I enjoy traveling to places that have rich histories and that have points of historical significance. I spent this summer in Washington, D.C and last summer in San Francisco. I have also traveled to Jamaica, Mexico, and Bahamas as well as almost half of the U.S. States.
In chapter six Ken Jennings focuses on the part maps play in literature, specifically fantasy literature. He draws conclusions that there is fine line between what we today would call a “real” map (like you might find in glove compartment of a car) and a fantasy map that is drawn on the pages of a book. He discusses how a hand drawn map from Robert Louis Stevenson’s young son was the inspiration for the book Treasure Island and in addition how the drawings of Neverland, in Barrie’s Peter Pan create a visual masterpiece for the reader.

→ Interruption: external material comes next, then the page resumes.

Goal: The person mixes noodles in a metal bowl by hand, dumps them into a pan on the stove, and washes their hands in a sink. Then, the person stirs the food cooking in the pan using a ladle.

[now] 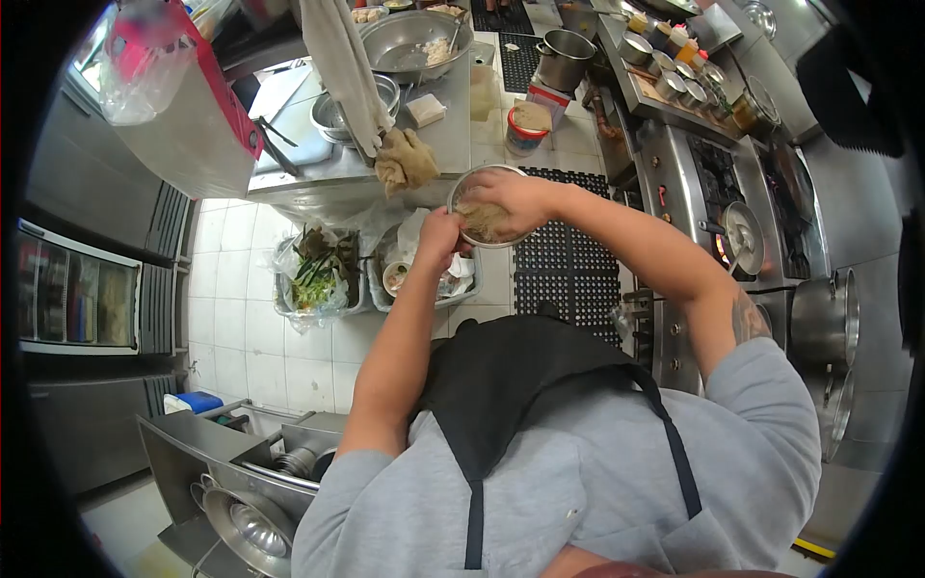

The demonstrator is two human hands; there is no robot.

Jennings goes on to stress that traditionally fantasy maps were a focus in children’s literature but that they find their way into adult literature that can be for lack of better terms, a focus of “geek culture.” (Jennings, 112) He references the map of Hogwarts in the Harry Potter series as well as the multitude of mappings that have been done of the Starship Enterprise. He even concludes that Hogwarts and the Starship Enterprise have been mapped more times than Africa.
One might ask why this is, but Ken Jennings answers that question when he says, “Reading text is a purely linear process. Look: you are reading this sentence. Now you are reading this one. The words from the line above are gone; you are only here, and the words from the line below don’t exist yet. But maps tell a different kind of story. In maps, our eyes are free to wander, spatially, the way they do when we study new surroundings in life.”(Jennings, 115) He goes on to express why fantasy maps in today’s literature matter to the reader. To do this he talks to Brandon Sanderson a best-selling author in the genre of fantasy. Brandon says, “I believe the map prepares your mind to experience the wonder, to say, ‘I am going to a new place.’”(Jennings, 113)
In closing Ken Jennings shows the reader that the border between fantasy maps and “real” maps is either very narrow or maybe not a division at all. He talks about looking at a map of his hometown; just as the reader can envision a map of their hometown. He focuses on the places he has never visited and roads he has never driven on. He tells the reader since he has no first hand experience with these places, he has to use his imagination. He wraps it all up by saying “I can imagine those places from the map, but that’s all it is; my imagination. All maps are fantasy maps in a way.” (Jennings, 120)
As a person that is not an avid reader, I really enjoy that maps can showcase information in a non-linear fashion. The amount of information on a map is so intense it is hard to say how much text it would take to explain what the eye sees spatially. Unlike reading a passage, the reader of a map is not restricted to absorbing information from left to right and top to bottom. They can allow their eye to follow the map in a way that makes sense to them, not in a fashion that is pre-determined.
Map of Magic Kingdom at the Walt Disney World Resort in Orlando, Florida. This map not only tells a story but creates stories for all the people that walk its paths. But the main question is….is this map real or fantasy?